Mises Wire

On Pearl Harbor and 9/11

Pearl Harbor by Percy Greaves

Percy Greaves’s Pearl Harbor: Seeds and Fruits of Infamy is now published – a 1000-page tome that is the most comprehensive book on the topic now in print. The book comes as something of a shock, since the documents and interviews in here have been shrouded in a kind of mystery and secrecy for many decades.

I had known that Bettina Greaves had been working on preparing this manuscript after Percy died in 1984. It finally became ready for publication, and I had a chance to look at it during this period. Previously I had read a few essays on the “backdoor-to-the-war” theory but nothing this detailed or this comprehensive. The author’s tone is moderate and balanced, and he systematically avoids any sensationalism. The method, apparatus, and argument are scholarly in every way. Even so, what struck me was how strangely familiar the scenario he lays out really is in our times.

Consider: a brutal attack on American soil comes from a foreign source. Death and destruction are everywhere. The nation is furious and thirsty for vengeance. The search is on for the perpetrators and those in government who failed to see it coming. The ruling administration goes to war while manufacturing a cover-up of the details. Congress investigates and eventually produces a report that exonerates the President and the security apparatus that did not work to prevent the attack, while blaming those closest to the disaster.

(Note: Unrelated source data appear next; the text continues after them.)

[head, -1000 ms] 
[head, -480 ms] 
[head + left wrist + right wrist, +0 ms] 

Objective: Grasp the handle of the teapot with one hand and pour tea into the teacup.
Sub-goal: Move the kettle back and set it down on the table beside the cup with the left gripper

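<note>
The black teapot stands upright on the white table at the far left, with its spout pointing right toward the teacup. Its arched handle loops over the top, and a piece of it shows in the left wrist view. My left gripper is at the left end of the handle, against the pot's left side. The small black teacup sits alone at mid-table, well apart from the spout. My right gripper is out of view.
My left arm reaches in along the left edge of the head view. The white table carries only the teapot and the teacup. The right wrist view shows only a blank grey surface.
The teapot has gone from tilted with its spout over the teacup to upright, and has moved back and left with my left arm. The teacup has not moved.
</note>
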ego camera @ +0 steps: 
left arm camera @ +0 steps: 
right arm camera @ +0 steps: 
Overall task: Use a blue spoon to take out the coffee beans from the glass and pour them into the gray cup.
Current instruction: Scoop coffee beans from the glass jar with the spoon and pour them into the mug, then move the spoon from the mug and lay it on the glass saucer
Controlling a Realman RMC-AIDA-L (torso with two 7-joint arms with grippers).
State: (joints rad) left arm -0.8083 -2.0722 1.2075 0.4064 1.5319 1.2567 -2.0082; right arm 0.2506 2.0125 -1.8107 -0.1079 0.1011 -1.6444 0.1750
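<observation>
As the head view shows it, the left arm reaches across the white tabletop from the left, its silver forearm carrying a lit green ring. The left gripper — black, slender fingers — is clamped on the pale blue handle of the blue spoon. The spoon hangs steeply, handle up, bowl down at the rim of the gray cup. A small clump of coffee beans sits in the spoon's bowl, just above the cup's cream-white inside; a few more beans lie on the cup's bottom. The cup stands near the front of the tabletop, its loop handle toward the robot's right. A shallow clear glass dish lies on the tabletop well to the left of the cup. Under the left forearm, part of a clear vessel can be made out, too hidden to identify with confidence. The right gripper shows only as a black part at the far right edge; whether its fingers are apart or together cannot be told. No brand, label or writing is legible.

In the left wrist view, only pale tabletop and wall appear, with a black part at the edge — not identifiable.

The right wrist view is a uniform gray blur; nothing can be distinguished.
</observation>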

This scenario might apply to 9/11; recall that it was airport security that caught the blame, and not the Bush administration. And then began the “war on terror” that has bloated government security, escalated military conflicts the world over, and expanded government power to unspeakable levels. Conspiracy theories abound because government has never really come clean.

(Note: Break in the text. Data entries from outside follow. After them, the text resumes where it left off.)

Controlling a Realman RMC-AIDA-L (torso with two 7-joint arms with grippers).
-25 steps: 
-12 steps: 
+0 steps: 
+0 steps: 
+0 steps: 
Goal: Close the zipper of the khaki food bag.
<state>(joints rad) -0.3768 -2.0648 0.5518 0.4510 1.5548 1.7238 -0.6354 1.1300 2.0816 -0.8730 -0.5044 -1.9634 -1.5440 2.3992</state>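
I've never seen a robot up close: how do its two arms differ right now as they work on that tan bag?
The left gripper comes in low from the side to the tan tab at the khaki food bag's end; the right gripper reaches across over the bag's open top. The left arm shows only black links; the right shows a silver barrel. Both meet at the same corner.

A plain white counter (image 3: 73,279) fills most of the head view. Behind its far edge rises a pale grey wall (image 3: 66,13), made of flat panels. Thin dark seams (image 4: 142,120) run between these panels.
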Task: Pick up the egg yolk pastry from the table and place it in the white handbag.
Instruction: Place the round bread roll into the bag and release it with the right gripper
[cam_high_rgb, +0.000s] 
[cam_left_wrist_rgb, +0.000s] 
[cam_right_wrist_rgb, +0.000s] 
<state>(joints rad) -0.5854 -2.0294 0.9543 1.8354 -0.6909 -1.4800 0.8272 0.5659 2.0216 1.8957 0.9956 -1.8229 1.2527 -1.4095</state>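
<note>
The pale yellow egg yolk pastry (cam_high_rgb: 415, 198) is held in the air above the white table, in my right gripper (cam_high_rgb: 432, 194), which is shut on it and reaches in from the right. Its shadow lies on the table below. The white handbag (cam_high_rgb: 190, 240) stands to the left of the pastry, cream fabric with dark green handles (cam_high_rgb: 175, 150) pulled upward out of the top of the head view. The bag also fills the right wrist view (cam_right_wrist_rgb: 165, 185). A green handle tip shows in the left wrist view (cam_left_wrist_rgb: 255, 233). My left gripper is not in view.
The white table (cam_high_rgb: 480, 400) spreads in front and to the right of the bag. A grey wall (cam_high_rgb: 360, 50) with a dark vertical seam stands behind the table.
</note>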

The attack from sixty years earlier followed a similar trajectory. As with 9/11, Franklin Roosevelt had pursued a range of policies that provoked the attack. It was no secret that he wanted to enter the war. For years, historians have pointed to evidence that FDR possessed intelligence that demonstrated high risk of attack. What if Pearl Harbor was merely the excuse FDR needed to enter the war and not the actual reason? What if he was fully aware that an attack might have been expected? What if the Congressional report that appeared after was more of a cover-up than anything else? These are the questions that this book seeks to answer. Even if you have never been very interesting in what may seem to many like ancient history, this book is worth examining as an archetype of wartime paradigm and the way the state uses foreign attacks to ramp up its own agenda.